The alternative to 300+ million people each individually making the single right decision would be one for particular individual wielding great power to mandate it. And they have, thank goodness. A leader of the people with the executive wherewithal to soberly ask for sacrifice, draw on our better angels, uphold the collective good, and serve the people for whom they have been duly chosen to represent.

Their name is [checks notes] Starbucks CEO Kevin Johnson.

With close to 9,000 company-owned stores in the United States, each drawing an average 500 customers a day as well as employing 180,000 individuals, the Starbucks mandate has created a mask requirement for some 5 million people a day. This makes it effectively the single largest mask ordinance in the United States right now, and it’s being led by a coffee company. Our greatest ally in the fight against COVID-19, it turns out, is the green house, not the white one.

This is not to say Starbucks is above reproach. Their buying practices exist within a questionable morass of PR-driven morality and they have gone out of their way to mishandle instances of baristas wanting to show their support for the Black Lives Matter movement. Even with much of the good work they have done in the past, like their expansive healthcare policy for transgender employees and their subsidized backup care program, it’s easy to find the stains on the Starbucks apron.
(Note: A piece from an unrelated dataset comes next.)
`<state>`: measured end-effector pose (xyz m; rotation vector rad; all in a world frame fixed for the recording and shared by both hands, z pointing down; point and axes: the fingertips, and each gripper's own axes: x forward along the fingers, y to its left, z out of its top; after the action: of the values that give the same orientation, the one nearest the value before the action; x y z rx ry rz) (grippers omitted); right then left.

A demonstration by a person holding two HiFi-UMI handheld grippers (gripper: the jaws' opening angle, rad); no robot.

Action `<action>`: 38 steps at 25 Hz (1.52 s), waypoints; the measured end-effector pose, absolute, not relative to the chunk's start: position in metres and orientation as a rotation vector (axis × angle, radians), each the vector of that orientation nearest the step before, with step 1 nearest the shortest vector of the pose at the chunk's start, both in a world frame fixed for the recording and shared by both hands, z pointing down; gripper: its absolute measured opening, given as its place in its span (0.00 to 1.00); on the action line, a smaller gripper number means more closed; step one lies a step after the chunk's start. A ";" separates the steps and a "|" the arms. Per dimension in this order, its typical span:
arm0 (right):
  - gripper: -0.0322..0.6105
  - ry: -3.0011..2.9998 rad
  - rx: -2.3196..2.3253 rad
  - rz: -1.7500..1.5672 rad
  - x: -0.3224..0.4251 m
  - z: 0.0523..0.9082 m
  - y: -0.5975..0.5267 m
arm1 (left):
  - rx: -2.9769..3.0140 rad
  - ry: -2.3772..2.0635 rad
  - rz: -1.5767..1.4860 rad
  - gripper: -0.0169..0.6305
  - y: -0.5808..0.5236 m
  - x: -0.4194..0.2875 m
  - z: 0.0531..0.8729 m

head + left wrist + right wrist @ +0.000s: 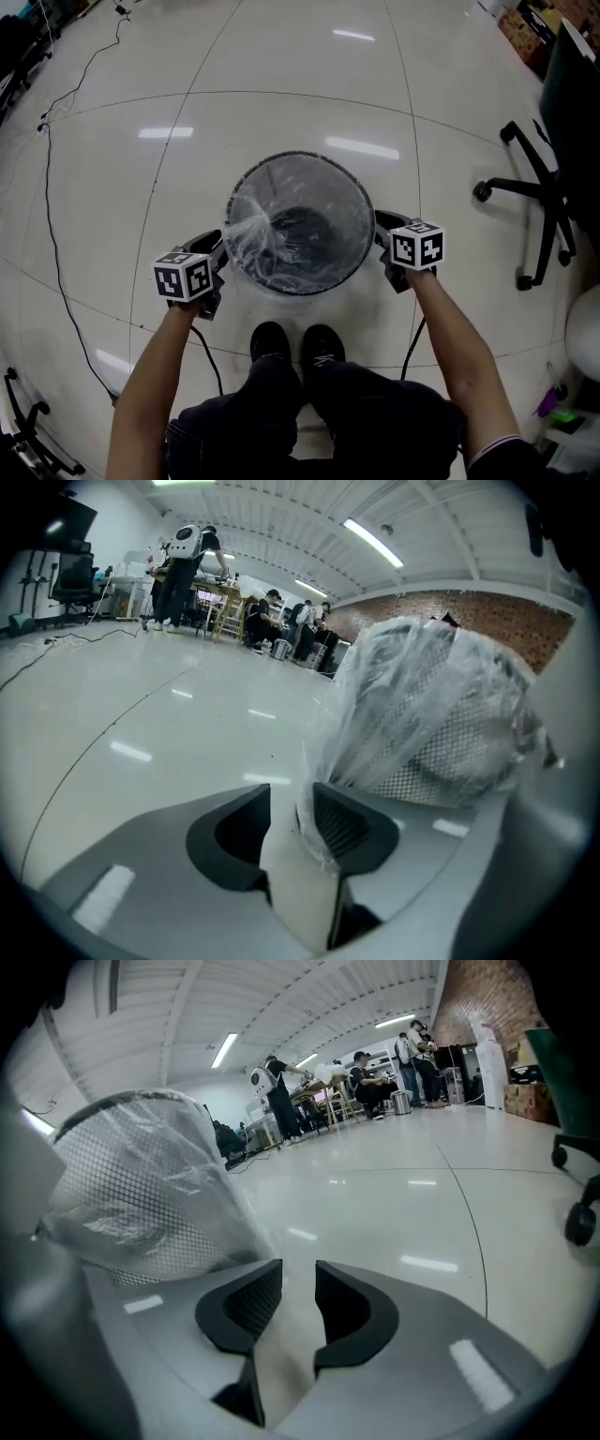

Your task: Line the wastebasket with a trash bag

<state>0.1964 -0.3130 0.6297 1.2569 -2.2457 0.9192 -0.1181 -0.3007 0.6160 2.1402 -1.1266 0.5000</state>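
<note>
Floor [141, 705]: left claw [291, 803] ajar, maybe against bag [422, 696]

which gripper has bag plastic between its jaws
The left gripper: trash bag film lies between its parted jaws; the right gripper has none.

L gripper [291, 823] / R gripper [298, 1307]: lt grey shells, black ribbed pads [251, 1309], white cube [183, 276] w/ black sq markers, black cable [212, 361] each. Person: dark trousers [375, 412], black shoes [271, 341], dark sleeve [502, 459] w/ pale cuff edge.
</note>
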 end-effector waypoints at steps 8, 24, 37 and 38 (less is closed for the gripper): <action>0.21 -2.265 1.320 0.859 0.218 0.586 -0.292 | 2.147 -1.149 0.492 0.24 -0.275 -0.124 0.606; 0.08 -2.522 0.952 0.570 0.084 0.410 -0.304 | 2.183 -1.241 0.472 0.24 -0.258 -0.135 0.552; 0.20 -2.420 0.619 0.638 -0.036 0.461 -0.297 | 2.226 -1.166 0.480 0.24 -0.258 -0.122 0.552; 0.19 -2.398 0.614 0.633 -0.038 0.467 -0.296 | 2.228 -1.158 0.483 0.24 -0.258 -0.121 0.552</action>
<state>-0.0384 -0.2965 0.4674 0.6140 -2.3980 0.6327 -0.1214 -0.2576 0.5524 2.2279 -1.1582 0.4834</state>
But here, in an instance where there has been a vacuum of leadership leading us down a very dark path we may not be able to walk back, they have provided a small glimmer of decency. With the single stroke of a pen, they have enacted a mask requirement that impacts roughly 2% of Americans each day.

And that’s really all it is: decency. Doing the bare minimum to make sure you aren’t part of the problem.  But somehow in America in 2020, decency is tyranny, and being asked to wear a mask is the greatest possible infringement of our nation’s sacred freedoms. This is the incredibly foolish reality we now inhabit. And while I won’t end this editorial by telling you to go out and order a frappuccino to celebrate, I will end it by saying, wait for it, thank you Starbucks. We are always going to be critical of you and make fun of you when warranted, but in this moment you’ve made the plainly correct decision in a time when doing so is bewilderingly radical. Your country owes you a debt of gratitude.